My friends, do you really believe in that kingdom, and in that King? Do you believe that you are now actually in a kingdom of heaven, which cannot be moved; and that the living, acting, guiding, practical, real King thereof is Christ who died on the Cross?
These are days in which a preacher is bound to ask his congregation—and still more to ask himself—whether he really believes in that kingdom, and in that King; and to bid himself and them, if they have not believed earnestly enough therein, to repent, in this time of Lent, of that at least; to repent of having neglected that most cardinal doctrine of Scripture and of the Christian faith.
But if we really believe in that changeless kingdom and in that changeless King, shall we not—considering who Christ is, the co-equal and co-eternal Son of God—believe also, that if the heavens and the earth are being shaken, then Christ Himself may be shaking them? That if opinions be changing, then Christ Himself may be changing them? That if new truths are being discovered, Christ Himself may be revealing them? That if some of those truths seem to contradict those which He has revealed already, they do not really contradict them? That, as in the sixteenth century, Christ is burning up the wood and stubble with which men have built on His foundation, that the pure gold of His truth may alone be left? It is at least possible; it is probable, if we believe that Christ is a living, acting King, to whom all power is given in heaven and earth, and who is actually exercising that power; and educating Christendom, and through Christendom the whole human race, to a knowledge of Himself, and through Himself of God their Father in heaven.

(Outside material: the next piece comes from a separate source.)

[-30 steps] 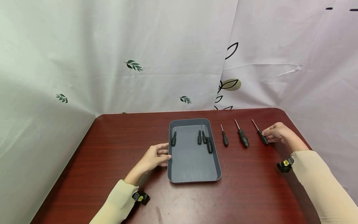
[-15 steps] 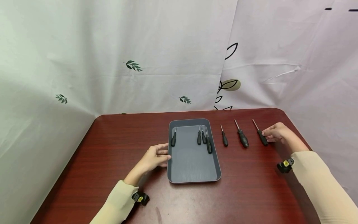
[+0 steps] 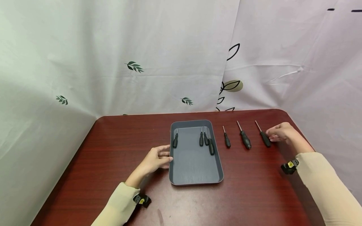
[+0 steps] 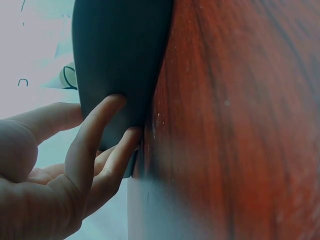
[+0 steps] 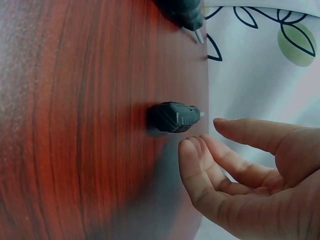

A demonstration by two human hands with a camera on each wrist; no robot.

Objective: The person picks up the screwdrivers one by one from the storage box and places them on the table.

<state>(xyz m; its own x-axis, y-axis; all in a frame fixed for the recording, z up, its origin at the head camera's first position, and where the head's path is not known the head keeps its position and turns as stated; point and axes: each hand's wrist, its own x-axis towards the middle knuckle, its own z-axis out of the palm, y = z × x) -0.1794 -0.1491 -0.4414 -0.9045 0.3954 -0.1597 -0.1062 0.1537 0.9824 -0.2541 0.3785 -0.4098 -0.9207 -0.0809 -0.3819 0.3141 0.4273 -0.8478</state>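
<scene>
My left hand (image 3: 154, 159) holds the left wall of a grey tray (image 3: 195, 169). In the left wrist view, its fingers (image 4: 82, 145) press the tray's outer wall (image 4: 120, 45), and the thumb tip is hidden behind the rim. On the table's right side, my right hand (image 3: 282, 133) hovers just beside a black-handled screwdriver (image 3: 265, 139). The right wrist view shows a small gap between that screwdriver's handle (image 5: 175, 117) and my loosely bent fingers, which hold nothing. Two more screwdrivers, a thick one (image 3: 245, 139) and a small one (image 3: 227, 140), lie between it and the tray.
Inside the tray, one small screwdriver (image 3: 175, 140) lies along the left wall. Several others, including a ribbed-handled screwdriver (image 3: 211, 147), lie together by the right wall. A white patterned curtain (image 3: 158, 56) stands behind the reddish-brown table (image 3: 121, 138).
The rightmost screwdriver has rolled a little, its handle turning from a ribbed side to a smooth one. My right fingers have come off it, slightly to the right. The left hand stays put.
</scene>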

Should we not say—We know that Christ has been so doing, for centuries and for ages? Through Abraham, through Moses, through the prophets, through the Greeks, through the Romans, and at last through Himself, He gave men juster and wider views of themselves, of the universe, and of God. And even then He did not stop. How could He, who said of Himself, “My Father worketh hitherto, and I work”? How could He, if He be the same yesterday, to-day, and for ever? Through the Apostles, and specially through St Paul, He enlarged, while He confirmed, His own teaching. And did He not do the same in the sixteenth century? Did He not then sweep from the minds and hearts of half Christendom beliefs which had been held sacred and indubitable for a thousand years? Why should He not be doing so now? If it be answered, that the Reformation of the sixteenth century was only a return to simpler and purer Apostolic truth—why, again, should it not be so now? Why should He not be perfecting His work one step more, and sweeping away more of man’s inventions, which are not integral and necessary elements of the one Catholic faith, but have been left behind, in pardonable human weakness, by our great Reformers? Great they were, and good: giants on the earth, while we are but as dwarfs beside them. But, as the hackneyed proverb says, the dwarf on the giant’s shoulders may see further than the giant himself: and so may we.